▶ **WHAT YOU HAVE TO DO**
Look for the word "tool" in the data below, and copy every line that holds it.

**** SUPPLIED MATERIAL

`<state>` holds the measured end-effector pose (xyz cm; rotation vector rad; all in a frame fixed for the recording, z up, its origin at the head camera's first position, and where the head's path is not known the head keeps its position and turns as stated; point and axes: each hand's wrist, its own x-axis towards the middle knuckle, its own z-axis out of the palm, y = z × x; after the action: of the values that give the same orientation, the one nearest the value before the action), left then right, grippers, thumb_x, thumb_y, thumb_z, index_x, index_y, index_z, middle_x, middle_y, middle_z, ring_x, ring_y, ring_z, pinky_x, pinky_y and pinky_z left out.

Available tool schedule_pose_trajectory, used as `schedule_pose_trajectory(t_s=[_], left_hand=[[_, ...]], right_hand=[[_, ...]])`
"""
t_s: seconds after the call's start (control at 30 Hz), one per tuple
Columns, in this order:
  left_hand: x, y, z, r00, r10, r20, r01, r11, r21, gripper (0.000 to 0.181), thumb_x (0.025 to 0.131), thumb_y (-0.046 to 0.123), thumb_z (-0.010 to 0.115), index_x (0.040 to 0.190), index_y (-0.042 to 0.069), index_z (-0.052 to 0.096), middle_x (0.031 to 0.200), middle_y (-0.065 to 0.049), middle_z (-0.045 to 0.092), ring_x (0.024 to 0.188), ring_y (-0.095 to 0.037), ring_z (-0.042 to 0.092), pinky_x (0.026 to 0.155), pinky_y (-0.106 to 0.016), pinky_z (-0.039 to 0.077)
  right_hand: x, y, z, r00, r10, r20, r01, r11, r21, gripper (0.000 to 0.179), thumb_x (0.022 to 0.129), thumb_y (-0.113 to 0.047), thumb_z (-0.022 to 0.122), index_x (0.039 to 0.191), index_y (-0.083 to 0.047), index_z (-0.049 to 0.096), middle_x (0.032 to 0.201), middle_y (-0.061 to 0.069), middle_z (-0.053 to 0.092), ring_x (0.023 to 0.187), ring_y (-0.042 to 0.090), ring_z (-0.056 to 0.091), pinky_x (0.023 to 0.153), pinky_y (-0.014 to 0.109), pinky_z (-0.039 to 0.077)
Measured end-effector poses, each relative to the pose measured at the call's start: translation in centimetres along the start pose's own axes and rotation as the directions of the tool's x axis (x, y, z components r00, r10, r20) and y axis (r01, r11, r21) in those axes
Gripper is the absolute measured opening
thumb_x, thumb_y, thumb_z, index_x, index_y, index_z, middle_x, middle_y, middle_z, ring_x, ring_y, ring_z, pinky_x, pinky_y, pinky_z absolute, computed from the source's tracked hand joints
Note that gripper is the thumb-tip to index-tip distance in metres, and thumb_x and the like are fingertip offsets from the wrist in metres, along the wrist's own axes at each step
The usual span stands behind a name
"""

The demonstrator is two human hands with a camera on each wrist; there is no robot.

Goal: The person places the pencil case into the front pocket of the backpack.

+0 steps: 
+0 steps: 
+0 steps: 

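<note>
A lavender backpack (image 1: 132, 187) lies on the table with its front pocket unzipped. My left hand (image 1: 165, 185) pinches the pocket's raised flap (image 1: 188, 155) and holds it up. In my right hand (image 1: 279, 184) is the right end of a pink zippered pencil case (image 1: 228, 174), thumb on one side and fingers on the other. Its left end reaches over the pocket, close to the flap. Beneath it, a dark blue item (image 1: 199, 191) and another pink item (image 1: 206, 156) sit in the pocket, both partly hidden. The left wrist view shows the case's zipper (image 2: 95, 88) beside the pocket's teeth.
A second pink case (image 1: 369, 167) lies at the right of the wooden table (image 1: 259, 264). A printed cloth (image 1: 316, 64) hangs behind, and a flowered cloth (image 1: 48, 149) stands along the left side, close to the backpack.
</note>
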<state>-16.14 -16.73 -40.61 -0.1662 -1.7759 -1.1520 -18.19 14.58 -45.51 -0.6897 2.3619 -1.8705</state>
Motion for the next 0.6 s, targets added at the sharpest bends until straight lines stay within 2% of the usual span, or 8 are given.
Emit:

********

▶ **ANSWER**
Available tool schedule_pose_trajectory, used as `schedule_pose_trajectory(t_s=[_], left_hand=[[_, ...]], right_hand=[[_, ...]])`
Measured end-effector poses, each relative to the pose measured at the call's start: translation in centimetres along the start pose's own axes and rotation as the directions of the tool's x axis (x, y, z components r00, r10, r20) and y axis (r01, r11, r21) in those axes

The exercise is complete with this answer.